サラは曲剣で牙を逸らし、体を捻って爪をかわしながら、一歩も引かずに対応し続ける。
狼がサラの斬撃を弾いて距離を取った瞬間、隙を窺っていたクレイが踏み込んだ。
脇腹を狙って剣を突き出すが、狼は素早く身を捻って逃れてしまう。
「クレイ、気をつけろ! 予想外の方向から襲ってくるぞ!」
サラが警告の声を発した瞬間、狼が壁から飛び、今度はクレイの方へ向かってくる。
後ろにいるアルマやリオを庇うため、クレイはその場を動かず、剣を横に薙いで軌道を逸らした。
着地した狼に追撃を入れようとしたが、狼はすぐに跳ね起きてサラの方へと駆け戻ってしまう。
「動きが速すぎる!」
振り返ったクレイの視界に、目を閉じ、両手を胸の前で組んでいるアルマの姿が入った。その唇が小さく動いている。
「サラさん! なんとかそいつの動きを止めてください! 一瞬でいい!」
「……無茶を言う……」
狼が天井を利用して跳躍し、サラの背後を取ろうとするが、クレイが再び突っ込み、狼の動きを牽制する。
その隙に、サラは曲剣を両手で握り直し、かがみ込んでいる狼の頭部めがけて叩きつけた。

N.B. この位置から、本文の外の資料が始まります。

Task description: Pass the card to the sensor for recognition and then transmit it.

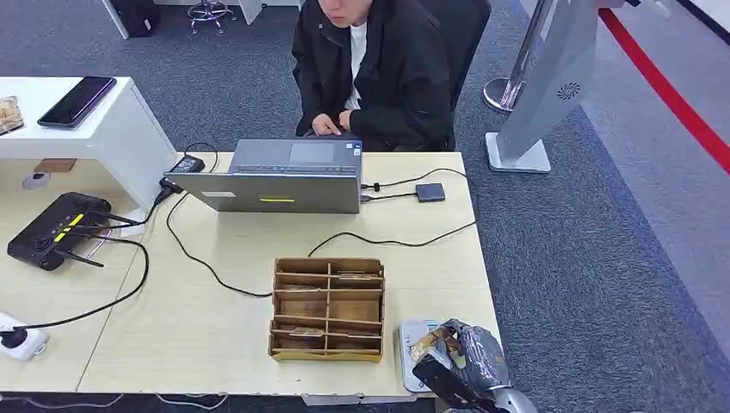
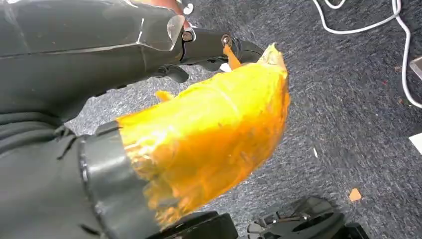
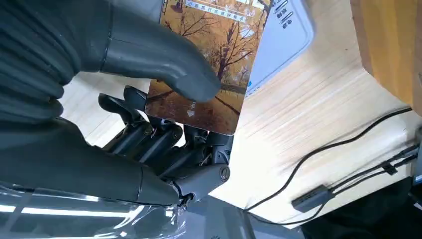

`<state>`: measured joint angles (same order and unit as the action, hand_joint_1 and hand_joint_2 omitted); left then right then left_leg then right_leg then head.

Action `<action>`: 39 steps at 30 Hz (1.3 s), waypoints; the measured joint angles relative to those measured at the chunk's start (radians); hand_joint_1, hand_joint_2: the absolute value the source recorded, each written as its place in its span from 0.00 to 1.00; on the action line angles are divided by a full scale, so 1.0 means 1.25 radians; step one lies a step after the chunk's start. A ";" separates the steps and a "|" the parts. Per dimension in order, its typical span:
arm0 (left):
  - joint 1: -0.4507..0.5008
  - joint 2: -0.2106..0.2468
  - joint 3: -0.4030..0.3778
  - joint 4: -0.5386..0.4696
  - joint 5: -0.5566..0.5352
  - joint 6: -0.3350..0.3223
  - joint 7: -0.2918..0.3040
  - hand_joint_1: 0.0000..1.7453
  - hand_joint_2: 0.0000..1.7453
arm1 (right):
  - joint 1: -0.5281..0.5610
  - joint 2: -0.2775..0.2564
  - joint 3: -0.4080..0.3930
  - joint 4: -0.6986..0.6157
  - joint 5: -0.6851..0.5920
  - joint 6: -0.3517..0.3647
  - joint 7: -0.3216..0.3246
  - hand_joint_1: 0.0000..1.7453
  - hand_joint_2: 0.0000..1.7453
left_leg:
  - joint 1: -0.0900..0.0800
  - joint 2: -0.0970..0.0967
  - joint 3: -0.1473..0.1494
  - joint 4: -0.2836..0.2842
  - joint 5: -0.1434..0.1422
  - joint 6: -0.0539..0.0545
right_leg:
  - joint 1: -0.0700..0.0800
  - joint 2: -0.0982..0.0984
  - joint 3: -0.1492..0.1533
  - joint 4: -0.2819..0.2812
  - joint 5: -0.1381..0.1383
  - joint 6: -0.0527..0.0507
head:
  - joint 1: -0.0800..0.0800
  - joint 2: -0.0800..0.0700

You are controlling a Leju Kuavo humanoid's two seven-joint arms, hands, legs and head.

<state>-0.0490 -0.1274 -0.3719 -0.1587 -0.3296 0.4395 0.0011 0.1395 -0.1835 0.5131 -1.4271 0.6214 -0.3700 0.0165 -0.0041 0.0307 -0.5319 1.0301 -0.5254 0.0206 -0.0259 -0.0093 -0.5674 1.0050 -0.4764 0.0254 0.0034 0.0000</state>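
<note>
The card (image 3: 209,64), printed with autumn trees, is pinched in my right hand (image 3: 149,124), the thick thumb on its face and dark fingers (image 3: 164,144) under it. It lies over the white sensor (image 3: 286,37), a flat reader on the table. From the head view, my right hand (image 1: 460,357) and the card (image 1: 426,344) are at the table's front right corner, above the sensor (image 1: 408,340). My left hand (image 2: 199,134), its thumb wrapped in orange tape, hangs over grey carpet and holds nothing.
A wooden compartment box (image 1: 327,308) stands just left of the sensor. Behind it are a laptop (image 1: 275,176) with a person (image 1: 374,60) seated at it, black cables (image 1: 396,239), a small hub (image 1: 429,192) and a black router (image 1: 56,228) at the left.
</note>
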 joint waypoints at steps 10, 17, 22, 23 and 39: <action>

渾身の一撃が金属の頭蓋に命中したが、衝撃はそのままサラの両腕に跳ね返り、曲剣が手から弾かれて石畳の上を滑っていく。
「くっ!!」
一瞬動きを鈍らせた狼を見て、サラは狼の懐に飛び込んでいく。
狼も飛び出すが、その勢いを利用して、仰向けに倒れ込みながら両足で腹を蹴り上げた。
狼は自らの勢いで、石材の欠片を派手に撒き散らしながら壁に激突した。
「アルマさん、今だ!」
クレイの声に応じ、アルマが両手を前に突き出すと、その指先から青白い雷光が迸った。
再び顔をあげた狼に、その雷光が直撃する。
通路全体を雷鳴のような音が震わせ、金属質の体表が激しく明滅を繰り返す。
サラが取り落とした剣を拾い上げ、再び警戒の姿勢を取るが、狼は四肢を投げ出すようにして床に崩れ落ち、動かなくなった。
「やったか」
「気をつけて! 奥からまた来ます! もう一体……いや、二体います!」
松明の灯りの届かない通路の奥を、リオの目が捉えていた。その言葉どおり、暗闇の向こうから、低い唸り声が近づいてくる。
「扉だ!」
サラが左の壁面にある扉に駆け寄った。クレイも加わって二人で石の扉を押すと、重い軋みとともに内側に開く。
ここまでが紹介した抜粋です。